Днем же клал чугунную ладонь на затылок и жал, толкал вниз, неторопливо, неумолимо давил лицо в воду, вел сквозь мутную прохладную толщу, все ниже и тяжелей, по щекам скользили острые рыбки, в виски ударялись неведомые подводные существа. Глаза упирались в темный песок — дно этой зловонной процветшей насилием и унижением зеленой реки; она умоляла отпустить, молча пыталась напомнить, здесь нечем дышать, здесь вода, Коля, кислорода нет, люди не приспособлены. Коля не слышал, Коля был наверху, опершись о воду, как о твердое дерево, чуть помогая себе коленом, и все держал ее великанской ладонью, с легкомыслием мальчишки, не ведавшего законов физики, тем более — что такое боль, страх, смерть. Напоследок в памяти вспыхивало: сегодня с дикарской резкостью над Третьим кольцом вставало солнце — в серое, толстым слоем облаков покрытое небо уткнулся столб оранжево-золотистого света, на глазах стал медленно рассеиваться в густой розовый веер, с ослепительной точкой у основания, пока сияние не захватило и облака, и улицу, и дома по самые крыши.
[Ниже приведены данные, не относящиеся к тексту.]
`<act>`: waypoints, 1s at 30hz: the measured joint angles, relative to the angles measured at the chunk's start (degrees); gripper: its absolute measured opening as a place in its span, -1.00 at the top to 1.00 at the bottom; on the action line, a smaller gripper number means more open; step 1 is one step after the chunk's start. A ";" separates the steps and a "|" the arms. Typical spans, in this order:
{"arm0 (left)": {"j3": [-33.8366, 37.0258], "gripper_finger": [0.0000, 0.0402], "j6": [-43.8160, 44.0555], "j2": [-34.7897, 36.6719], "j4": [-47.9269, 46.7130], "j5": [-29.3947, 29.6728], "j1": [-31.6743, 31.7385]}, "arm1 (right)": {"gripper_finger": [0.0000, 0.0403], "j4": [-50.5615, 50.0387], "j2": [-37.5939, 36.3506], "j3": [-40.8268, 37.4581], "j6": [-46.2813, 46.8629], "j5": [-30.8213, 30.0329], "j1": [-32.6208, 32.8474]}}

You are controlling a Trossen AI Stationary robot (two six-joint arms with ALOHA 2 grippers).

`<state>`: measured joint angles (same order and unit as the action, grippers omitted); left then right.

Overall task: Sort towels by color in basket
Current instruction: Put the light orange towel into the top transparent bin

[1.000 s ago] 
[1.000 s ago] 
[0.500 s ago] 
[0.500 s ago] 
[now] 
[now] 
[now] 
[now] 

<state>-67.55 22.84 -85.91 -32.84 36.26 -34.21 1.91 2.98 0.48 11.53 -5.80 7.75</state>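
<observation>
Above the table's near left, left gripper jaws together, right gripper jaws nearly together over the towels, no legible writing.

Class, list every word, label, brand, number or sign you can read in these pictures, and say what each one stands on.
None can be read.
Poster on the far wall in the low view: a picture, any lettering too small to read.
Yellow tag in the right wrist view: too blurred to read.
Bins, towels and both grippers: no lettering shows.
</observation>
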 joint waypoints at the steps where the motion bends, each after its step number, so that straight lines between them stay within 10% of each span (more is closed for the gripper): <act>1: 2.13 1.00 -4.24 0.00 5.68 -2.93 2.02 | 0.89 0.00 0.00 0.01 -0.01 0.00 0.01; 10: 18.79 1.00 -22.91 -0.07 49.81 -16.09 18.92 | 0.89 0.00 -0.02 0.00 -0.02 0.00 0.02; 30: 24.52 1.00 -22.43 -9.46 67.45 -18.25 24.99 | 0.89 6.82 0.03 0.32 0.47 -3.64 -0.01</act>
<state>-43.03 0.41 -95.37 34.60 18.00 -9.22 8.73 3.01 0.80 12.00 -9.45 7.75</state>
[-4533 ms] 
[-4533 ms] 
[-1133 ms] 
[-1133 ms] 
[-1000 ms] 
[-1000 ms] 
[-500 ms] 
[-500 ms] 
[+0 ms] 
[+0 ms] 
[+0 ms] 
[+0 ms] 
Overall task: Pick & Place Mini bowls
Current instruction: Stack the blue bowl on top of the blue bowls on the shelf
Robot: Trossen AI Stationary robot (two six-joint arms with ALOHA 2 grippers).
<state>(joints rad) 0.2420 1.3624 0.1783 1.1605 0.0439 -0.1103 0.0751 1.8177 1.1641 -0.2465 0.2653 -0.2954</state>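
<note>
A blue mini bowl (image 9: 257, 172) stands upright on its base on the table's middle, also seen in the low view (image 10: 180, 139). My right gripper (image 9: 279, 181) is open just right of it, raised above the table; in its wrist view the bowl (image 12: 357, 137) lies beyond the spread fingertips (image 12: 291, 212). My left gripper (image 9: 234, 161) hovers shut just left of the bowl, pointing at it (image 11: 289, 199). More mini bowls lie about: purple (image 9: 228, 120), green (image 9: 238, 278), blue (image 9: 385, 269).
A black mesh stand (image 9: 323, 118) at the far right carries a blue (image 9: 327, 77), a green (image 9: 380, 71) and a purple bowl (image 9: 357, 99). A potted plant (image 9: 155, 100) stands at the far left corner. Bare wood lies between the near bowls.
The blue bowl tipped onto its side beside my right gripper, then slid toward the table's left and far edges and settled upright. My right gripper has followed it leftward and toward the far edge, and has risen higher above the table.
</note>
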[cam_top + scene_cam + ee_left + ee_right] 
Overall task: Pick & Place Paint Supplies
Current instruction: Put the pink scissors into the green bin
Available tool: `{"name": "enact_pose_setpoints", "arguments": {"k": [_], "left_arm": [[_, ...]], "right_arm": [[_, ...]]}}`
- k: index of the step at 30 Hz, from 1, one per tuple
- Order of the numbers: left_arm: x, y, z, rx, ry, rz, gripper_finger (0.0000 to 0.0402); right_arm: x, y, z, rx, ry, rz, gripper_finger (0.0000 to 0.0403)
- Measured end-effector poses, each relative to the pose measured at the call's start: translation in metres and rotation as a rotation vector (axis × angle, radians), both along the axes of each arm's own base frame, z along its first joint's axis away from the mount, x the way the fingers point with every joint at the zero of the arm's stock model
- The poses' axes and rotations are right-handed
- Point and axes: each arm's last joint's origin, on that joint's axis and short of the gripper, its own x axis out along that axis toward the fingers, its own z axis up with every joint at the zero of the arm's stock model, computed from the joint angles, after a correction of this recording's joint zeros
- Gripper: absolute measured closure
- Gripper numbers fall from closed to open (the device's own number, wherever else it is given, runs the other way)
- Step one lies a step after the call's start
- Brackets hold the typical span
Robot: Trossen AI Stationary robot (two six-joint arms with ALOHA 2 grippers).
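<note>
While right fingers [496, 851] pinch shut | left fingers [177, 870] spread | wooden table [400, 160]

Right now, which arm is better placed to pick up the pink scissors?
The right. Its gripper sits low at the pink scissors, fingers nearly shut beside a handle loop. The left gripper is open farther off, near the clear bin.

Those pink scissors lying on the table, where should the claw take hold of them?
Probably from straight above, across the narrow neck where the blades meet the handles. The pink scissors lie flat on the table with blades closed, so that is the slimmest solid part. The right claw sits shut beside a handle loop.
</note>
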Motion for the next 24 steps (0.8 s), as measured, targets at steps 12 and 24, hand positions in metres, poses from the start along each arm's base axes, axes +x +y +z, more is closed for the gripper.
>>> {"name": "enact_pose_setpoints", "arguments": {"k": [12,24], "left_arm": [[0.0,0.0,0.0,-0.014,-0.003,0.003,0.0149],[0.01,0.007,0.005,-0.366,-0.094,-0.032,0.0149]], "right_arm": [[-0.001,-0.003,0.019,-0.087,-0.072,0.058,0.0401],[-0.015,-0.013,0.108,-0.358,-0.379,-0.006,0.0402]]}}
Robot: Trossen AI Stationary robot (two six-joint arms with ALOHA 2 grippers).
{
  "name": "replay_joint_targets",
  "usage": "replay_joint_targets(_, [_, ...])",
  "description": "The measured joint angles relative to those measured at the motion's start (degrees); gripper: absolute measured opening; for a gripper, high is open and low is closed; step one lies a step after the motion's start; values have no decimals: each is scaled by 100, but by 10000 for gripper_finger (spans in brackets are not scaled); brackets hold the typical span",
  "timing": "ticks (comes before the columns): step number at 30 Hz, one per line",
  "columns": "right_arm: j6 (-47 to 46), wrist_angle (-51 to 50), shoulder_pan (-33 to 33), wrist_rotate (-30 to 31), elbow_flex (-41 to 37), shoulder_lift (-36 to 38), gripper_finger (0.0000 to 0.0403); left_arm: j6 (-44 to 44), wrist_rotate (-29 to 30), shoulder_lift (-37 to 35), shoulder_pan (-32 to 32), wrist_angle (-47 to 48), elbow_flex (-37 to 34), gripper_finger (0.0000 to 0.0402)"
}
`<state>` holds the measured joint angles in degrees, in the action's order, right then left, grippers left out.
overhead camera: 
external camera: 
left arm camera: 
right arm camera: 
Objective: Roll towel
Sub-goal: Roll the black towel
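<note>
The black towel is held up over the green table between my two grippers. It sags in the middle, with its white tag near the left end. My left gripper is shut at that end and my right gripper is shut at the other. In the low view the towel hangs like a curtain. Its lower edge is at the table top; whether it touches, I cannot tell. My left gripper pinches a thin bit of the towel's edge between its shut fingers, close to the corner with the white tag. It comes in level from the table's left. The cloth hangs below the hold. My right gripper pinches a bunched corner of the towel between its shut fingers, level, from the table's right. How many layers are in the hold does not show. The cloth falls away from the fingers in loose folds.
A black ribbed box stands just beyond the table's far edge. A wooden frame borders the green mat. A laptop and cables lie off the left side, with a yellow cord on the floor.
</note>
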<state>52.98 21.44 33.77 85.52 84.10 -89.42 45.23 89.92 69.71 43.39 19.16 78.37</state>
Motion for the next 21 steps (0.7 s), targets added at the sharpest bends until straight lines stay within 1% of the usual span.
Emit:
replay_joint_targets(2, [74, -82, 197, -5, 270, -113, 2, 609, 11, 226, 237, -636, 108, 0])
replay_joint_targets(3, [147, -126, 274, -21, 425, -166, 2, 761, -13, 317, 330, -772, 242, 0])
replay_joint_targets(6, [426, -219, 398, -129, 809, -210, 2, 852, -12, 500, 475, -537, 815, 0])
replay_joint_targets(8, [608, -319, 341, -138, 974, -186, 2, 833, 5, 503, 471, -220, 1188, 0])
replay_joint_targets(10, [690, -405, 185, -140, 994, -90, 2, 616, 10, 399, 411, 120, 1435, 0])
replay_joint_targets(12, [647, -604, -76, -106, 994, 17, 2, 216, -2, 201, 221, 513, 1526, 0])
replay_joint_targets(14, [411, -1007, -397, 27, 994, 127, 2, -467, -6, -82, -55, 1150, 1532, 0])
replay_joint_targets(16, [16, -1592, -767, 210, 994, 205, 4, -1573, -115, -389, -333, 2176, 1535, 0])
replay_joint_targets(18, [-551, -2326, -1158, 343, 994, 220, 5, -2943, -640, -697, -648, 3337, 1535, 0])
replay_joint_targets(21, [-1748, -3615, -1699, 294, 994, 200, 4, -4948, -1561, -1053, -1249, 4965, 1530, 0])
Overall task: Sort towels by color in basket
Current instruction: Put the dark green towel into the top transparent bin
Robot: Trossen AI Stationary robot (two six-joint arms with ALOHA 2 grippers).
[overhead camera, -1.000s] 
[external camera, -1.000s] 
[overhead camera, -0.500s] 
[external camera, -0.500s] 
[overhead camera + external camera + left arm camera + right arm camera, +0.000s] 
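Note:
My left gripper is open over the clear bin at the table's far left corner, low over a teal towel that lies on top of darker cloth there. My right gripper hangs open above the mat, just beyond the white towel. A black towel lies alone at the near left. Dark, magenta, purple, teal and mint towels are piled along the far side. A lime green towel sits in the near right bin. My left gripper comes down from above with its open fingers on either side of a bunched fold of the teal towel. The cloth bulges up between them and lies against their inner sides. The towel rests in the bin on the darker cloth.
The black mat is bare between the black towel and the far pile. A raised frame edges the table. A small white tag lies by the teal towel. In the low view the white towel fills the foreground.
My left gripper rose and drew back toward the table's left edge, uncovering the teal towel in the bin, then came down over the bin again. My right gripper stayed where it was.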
Сияющая, раскрашенная синими узорами ладья уже приближалась, ласковая и пустая, точно материнское лоно после родов, точно лицо Ланина после поцелуя. Тяжесть вдруг отпускала, и с благодарной готовностью она понимала, дышать больше не нужно, вода — ее утешение, и послушно ложилась в люльку. Люлька была ей точно по размеру.
— Ведро воняет, а нам трудно жопу поднять.
Она давно перестала говорить ему: так нельзя. Даже если пахнет горелым и ведро воняет. Когда давно? За год, два, три до Ланина. Но теперь Коля был вправе. И она молчала. Смотрела на него, понимая, что спрятаться некуда, что, убив, в последний миг он все-таки ее отпустит, и она всплывет, неминуемо — на поверхность, в эту кухню, застынет меж предательских деревянных поверхностей, забитых посудой шкафов, ящиков с вилками, ножами, шумовками. Куда было деться? Под стол? Но он даже не покрыт скатертью. За занавеску? Но на кухонном окне висела белая кружевная оборка.
Ее учителем мог бы стать Теплый. Теплый научился прятаться сразу, почти с рождения. Раскатиться безвидным скатом, раствориться в струящихся клубах водорослей, закопаться в густой влажный песок, полууснуть. И слышать, и не слышать, быть и не быть — вот и ответ. У мальчика элементы аутизма. А ты бы, Инна Арнольдовна, детский психолог со стажем, ты бы, мать твою, пожила вот на этой голой кухне перед беснующимся краснорожим мужиком! Ты бы пожила!
Удар по столу кулаком.
— Ты можешь высморкаться, а не хлюпать!
Теплый, не выныривая, на автомате скользит в ванную, она бредет за ним, он улыбается, зорко глядя в черный кружок слива: ядовитозубый сапфир-аметистовый дракон затаился в поблескивающей кварцевой пещере и ждет добычу. Питается он исключительно реактивными стрекозами — скорость у такой стрекозы намного быстрее, чем у самолета.
— Тарелка опять… — гнев душил Колю — опять! Грязная. Ты что не видишь? Тут жирное пятно!
Тарелка летела на пол, входная дверь грохотала. Она медленно подметала осколки. Огненный мрак резкими слоями летел из Коли-дракона, но стоит начать возражать, полыхнет в лицо и сожжет. Глаза у Коли делались белыми, с каждым месяцем, годом вымывалась синева.